Barrage en Guyane : Succès pour les associations

19 Février 2017
1 784 lectures
Notez l'article : 
1
 
0

En Guyane : des barrages policiers entravent depuis des années l’accès aux droits de personnes sans papiers ou françaises, mais dépourvues de preuve de leur nationalité. Une requête en annulation avait été déposée en octobre 2013 par huit associations (AIDES, la Cimade, le Collectif Haïti de France, le Comede, la Fasti, le Gisti, la Ligue des droits de l’Homme et Médecins du Monde) devant le tribunal administratif de Cayenne. Pour les associations, il s’agissait d’un "excès de pouvoir" de la part de l’administration. Les associations appuyaient alors leur requête sur la violation de plusieurs droits fondamentaux : liberté d’aller et venir, droit à un recours effectif lorsque la vie privée et familiale est en jeu, égalité devant la loi, droit à la santé et à l’éducation. Pour les associations, ces contrôles d’exception sont contraires à la position de la Cour européenne des droits de l’Homme qui a considéré que ni le contexte géographique, ni la pression migratoire de la Guyane ne pouvait suffire à justifier des infractions à la Convention européenne des droits de l’Homme (CEDH, grande chambre, 13 décembre 2012, de Souza Ribeiro c./ France, req. N° 22689/07). Les associations avaient donc saisi la justice administrative estimant qu’il était temps que cessent, en France d’outre-mer, les dispositifs dont le caractère est "exceptionnel et dérogatoire au strict droit commun" et au droit international.
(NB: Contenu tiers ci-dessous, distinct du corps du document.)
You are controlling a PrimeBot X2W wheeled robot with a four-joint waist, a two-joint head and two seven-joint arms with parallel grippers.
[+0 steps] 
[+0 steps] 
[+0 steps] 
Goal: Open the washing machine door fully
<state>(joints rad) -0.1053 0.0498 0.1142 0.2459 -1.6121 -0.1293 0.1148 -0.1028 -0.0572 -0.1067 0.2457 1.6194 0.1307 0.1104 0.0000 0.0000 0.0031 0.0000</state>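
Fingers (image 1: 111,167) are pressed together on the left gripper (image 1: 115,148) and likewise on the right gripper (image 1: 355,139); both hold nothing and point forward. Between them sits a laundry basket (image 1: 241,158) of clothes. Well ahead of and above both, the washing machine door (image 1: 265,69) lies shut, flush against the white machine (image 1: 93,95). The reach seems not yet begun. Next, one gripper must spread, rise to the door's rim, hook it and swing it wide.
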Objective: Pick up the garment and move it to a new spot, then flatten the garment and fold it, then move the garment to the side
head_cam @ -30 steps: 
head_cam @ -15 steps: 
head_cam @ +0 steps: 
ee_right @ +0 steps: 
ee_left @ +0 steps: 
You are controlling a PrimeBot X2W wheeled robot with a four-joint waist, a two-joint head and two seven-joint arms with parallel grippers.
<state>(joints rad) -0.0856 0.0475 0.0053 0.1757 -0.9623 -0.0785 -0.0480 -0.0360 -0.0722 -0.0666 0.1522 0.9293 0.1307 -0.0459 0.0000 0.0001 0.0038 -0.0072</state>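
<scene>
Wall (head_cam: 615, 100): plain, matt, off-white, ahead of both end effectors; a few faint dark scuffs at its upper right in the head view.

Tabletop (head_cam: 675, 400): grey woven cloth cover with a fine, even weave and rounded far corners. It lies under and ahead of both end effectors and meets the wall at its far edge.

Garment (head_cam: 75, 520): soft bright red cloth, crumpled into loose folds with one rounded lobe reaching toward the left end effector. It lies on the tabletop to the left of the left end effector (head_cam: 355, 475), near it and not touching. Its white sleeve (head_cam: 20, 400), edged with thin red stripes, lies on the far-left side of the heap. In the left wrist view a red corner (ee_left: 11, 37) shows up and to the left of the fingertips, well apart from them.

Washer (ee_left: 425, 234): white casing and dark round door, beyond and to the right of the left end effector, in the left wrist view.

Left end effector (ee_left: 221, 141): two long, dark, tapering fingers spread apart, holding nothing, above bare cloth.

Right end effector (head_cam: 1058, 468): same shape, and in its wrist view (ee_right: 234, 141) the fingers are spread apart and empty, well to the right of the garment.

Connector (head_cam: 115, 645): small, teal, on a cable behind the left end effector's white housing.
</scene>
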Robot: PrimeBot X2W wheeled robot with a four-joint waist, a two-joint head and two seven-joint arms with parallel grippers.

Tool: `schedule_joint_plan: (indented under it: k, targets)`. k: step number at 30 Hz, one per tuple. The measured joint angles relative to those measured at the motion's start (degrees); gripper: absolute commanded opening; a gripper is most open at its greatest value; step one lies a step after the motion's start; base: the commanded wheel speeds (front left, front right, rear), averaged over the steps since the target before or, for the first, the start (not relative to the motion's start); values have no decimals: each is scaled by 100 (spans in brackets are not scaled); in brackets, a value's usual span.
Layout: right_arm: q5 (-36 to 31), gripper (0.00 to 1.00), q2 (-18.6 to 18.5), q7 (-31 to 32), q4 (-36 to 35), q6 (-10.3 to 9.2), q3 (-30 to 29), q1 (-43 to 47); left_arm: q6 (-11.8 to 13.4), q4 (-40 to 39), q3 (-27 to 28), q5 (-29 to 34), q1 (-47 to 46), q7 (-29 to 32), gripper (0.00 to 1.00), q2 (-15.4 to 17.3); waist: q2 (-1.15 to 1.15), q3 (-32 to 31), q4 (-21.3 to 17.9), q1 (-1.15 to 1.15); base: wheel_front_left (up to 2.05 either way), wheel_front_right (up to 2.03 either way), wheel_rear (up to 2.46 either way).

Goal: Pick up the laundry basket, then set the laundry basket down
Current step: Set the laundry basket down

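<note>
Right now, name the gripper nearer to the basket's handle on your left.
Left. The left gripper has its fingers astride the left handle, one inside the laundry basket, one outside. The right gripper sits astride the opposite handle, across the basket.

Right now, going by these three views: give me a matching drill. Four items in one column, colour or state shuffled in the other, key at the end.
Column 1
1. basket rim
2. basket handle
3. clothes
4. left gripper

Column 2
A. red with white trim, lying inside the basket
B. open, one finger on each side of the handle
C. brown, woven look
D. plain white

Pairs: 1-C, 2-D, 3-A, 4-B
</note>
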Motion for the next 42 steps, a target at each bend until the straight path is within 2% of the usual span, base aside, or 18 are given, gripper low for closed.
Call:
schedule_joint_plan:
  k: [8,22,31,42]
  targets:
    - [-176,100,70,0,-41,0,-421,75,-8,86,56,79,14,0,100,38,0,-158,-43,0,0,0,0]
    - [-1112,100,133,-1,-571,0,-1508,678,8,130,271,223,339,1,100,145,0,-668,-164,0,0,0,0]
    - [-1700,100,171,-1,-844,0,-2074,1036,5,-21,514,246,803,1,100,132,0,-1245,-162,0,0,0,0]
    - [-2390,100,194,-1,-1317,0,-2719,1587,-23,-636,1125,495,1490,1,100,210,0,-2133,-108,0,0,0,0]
En décembre 2014, le tribunal administratif de Cayenne rejette la demande des associations. Elles font appel de la décision. Le 18 juin 2015, la cour administrative d’appel de Bordeaux rejettent leur appel contre le premier jugement — celui de Cayenne). Les associations décident alors de saisir le Conseil d’Etat. Le vendredi 13 janvier 2017, s’est tenue l'audience au Conseil d'Etat sur le recours contre les barrages permanents de Guyane. La décision a été rendue, le 7 février dernier : elle est favorable aux associations. Par cette décision, l'arrêt de la Cour administrative d’appel de Bordeaux ainsi que le jugement du tribunal administratif de Cayenne sont annulés en ce qu'ils ont déclaré irrecevable la requête commune aux associations. Dans sa décision, le Conseil d’Etat reconnaît que les associations plaignantes avec bien un intérêt à agir. Le tribunal administratif de Cayenne et la cour administrative d'Appel de Bordeaux avaient considéré qu'aucune des associations n'avait d'intérêt à agir. Autrement dit, ils avançaient que les associations n’étaient pas légalement fondées à remettre en cause l’arrêté sur les barrages. Le Conseil d’Etat dit- qu’ils ont eu tort. Conséquence : le tribunal de Cayenne doit reprendre sa copie depuis le début et se prononcer sur le fond de l'affaire, autrement dit sur la compatibilité des barrages avec le principe d'égalité entre les lois de la métropole et des territoires ultramarins, la liberté d'aller et venir, protégés par la Cour européenne des droits de l’Homme. Enfin, le Conseil d’Etat condamne l’Etat à verser 1 000 euros à chaque association plaignante. Cette décision, une belle victoire pour les associations, ne suspend pas immédiatement les barrages sur le terrain : les arrêtés sont renouvelés tous les six mois et ce n'est pas celui qui est actuellement en vigueur qui était formellement examiné par le Conseil d’Etat. Néanmoins, cela porte un sérieux mauvais coup à la pérennité d’arrêtés barrages dénoncés depuis longtemps par des organisations non gouvernementales, dont AIDES.